Re: [CFT][PATCH v3] fork, vhost: Use CLONE_THREAD to fix freezer/ps regression

From: Eric W. Biederman
Date: Sun Jun 11 2023 - 16:27:59 EST


Oleg Nesterov <oleg@xxxxxxxxxx> writes:

> On 06/06, Mike Christie wrote:
>>
>> On 6/6/23 7:16 AM, Oleg Nesterov wrote:
>> > On 06/05, Mike Christie wrote:
>> >
>> >> So it works like if we were using a kthread still:
>> >>
>> >> 1. Userapce thread0 opens /dev/vhost-$something.
>> >> 2. thread0 does VHOST_SET_OWNER ioctl. This calls vhost_task_create() to
>> >> create the task_struct which runs the vhost_worker() function which handles
>> >> the work->fns.
>> >> 3. If userspace now does a SIGKILL or just exits without doing a close() on
>> >> /dev/vhost-$something, then when thread0 does exit_files() that will do the
>> >> fput that does vhost-$something's file_operations->release.
>> >
>> > So, at least in this simple case vhost_worker() can just exit after SIGKILL,
>> > and thread0 can flush the outstanding commands when it calls vhost_dev_flush()
>> > rather than wait for vhost_worker().
>> >
>> > Right?
>>
>> With the current code, the answer is no.

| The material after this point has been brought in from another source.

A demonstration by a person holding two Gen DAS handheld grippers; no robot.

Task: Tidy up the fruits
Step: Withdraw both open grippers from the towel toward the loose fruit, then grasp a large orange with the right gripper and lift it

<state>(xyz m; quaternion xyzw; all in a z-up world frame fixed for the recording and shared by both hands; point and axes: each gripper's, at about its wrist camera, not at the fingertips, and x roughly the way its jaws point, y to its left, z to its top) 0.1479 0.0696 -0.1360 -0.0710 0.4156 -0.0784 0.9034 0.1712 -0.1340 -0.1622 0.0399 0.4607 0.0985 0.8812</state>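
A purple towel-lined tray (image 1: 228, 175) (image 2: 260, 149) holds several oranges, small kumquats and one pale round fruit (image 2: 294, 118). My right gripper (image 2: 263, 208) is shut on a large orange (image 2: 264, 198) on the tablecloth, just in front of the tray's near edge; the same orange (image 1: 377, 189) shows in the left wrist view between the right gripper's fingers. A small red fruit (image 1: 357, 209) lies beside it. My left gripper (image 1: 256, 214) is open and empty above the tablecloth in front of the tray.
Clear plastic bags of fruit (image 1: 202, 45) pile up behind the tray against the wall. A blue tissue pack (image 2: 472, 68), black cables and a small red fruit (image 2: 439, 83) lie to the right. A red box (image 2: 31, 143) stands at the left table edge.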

We would hang like I mentioned here:
>>
>> https://lore.kernel.org/lkml/ae250076-7d55-c407-1066-86b37014c69c@xxxxxxxxxx/
>
> If only I could fully understand this email ;)
>
> Could you spell to explain why this can't work (again, in this simple case) ?
>
> My current (and I know, very poor) understanding is that .release() should
> roughly do the following:
>
> 1. Ensure that vhost_work_queue() can't add the new callbacks
>
> 2. Call vhost_dev_flush() to ensure that worker->work_list is empty
>
> 3. Call vhost_task_stop()


At least in the case of exec by the time the final fput happens
from close_on_exec the task has already changed it's mm. So the
conditions are wrong to run the work queue items.

For close(2) and SIGKILL perhaps, but definitely not in the case of
exec.


Eric